The basic premise remains the same — young dancer Susie Bannion (Dakota Johnson) decides to study at a prestigious German dance academy under the menacing gaze of Madame Blanc (Tilda Swinton, in one of the year’s best performances), where, unbeknownst to her, something sinister lurks beneath. The extent of that sinister something is revealed early on in what is likely to be the most stomach-churning scene of the year, as Bannion’s dances cause another student in another room to become disfigured and have her body contorted in an unnatural way. It’s a scene as visceral and grueling as anything David Cronenberg has ever filmed. The sound effects alone are the stuff of nightmares.
The dynamic between the wide-eyed, hopeful Bannion and the perpetually-unsatisfied Madame Blanc is one of the most complex and fascinating on-screen, mentor-student relationships in recent memory. Bannion can’t comprehend the bigger picture of what she’s gotten herself into and chooses to ignore and accept it, while Blanc pushes her to her physical limits and she willingly obliges. It’s a much-needed feminine counterpart to explorations of this dynamic in films like “Whiplash,” whose point about masculine rage is made quickly and unsubtly.

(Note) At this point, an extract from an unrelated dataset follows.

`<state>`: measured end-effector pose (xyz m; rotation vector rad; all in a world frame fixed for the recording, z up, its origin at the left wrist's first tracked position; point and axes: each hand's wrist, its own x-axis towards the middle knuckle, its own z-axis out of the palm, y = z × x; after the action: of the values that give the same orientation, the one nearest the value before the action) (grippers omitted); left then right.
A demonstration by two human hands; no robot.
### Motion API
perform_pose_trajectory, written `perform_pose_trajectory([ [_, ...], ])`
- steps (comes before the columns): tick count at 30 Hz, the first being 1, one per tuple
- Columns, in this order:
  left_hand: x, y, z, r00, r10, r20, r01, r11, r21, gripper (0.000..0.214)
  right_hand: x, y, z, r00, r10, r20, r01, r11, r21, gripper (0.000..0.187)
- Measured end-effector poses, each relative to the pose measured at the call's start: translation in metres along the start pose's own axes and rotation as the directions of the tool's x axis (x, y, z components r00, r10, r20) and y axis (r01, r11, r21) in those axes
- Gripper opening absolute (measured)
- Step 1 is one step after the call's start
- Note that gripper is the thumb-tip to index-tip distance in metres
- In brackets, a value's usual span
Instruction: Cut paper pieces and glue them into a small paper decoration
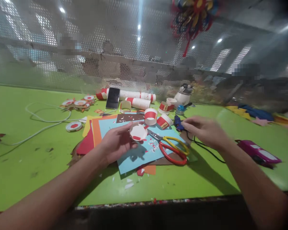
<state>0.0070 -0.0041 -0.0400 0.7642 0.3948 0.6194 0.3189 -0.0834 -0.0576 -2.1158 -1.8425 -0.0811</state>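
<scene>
In my left hand [118, 142] is a cut-down paper cup bottom [138, 132], white with red bits at its rim, held between thumb and fingers above the light blue paper [129, 163]. My right hand [203, 129] has its fingers closed on a dark blue glue gun [179, 123] with a black cord, at the right edge of the papers. Scissors [174, 148] with red and yellow handles lie spread on the blue paper between my hands. Behind them are a red-and-white paper cup piece [150, 116] and a tipped paper cup [164, 121].
Stacked paper cups [134, 95] lie at the back beside a phone [113, 98]. Further right stand a white bottle [183, 94] and a blue jar [180, 110]. Decorated cup discs [80, 103] and a white cable [43, 129] are left; a magenta case [259, 152] is right.
</scene>
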Motion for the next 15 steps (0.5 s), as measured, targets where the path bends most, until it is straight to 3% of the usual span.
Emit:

Guadagnino’s efforts to take the original work and make it about something more than just witchcraft don’t entirely succeed. If I previously commended the film for going for broke and putting everything it has on the screen, the epilogue is where it reaches just a little too far in its conclusions. Guadagnino’s parallels between the history of Germany and the coven at the academy aren’t exactly subtle throughout, but they’re not trying to be. That being said, the film’s final scene takes that metaphor to an extreme level that feels almost insensitive, and it oddly reaches for a sentimental ending in an otherwise totally bleak and morbid film.
Guadagnino, who directed last year’s critical darling “Call Me by Your Name,” seems much better suited to directing the horror genre than the romances he’s made in the past. That film felt detached and distant where it was supposed to be warm and immersive. “Suspiria” works because, for the most part, it’s designed to feel cold and mechanical, and somewhat removed from reality. That distance will likely turn off some viewers, but it put me under its spell.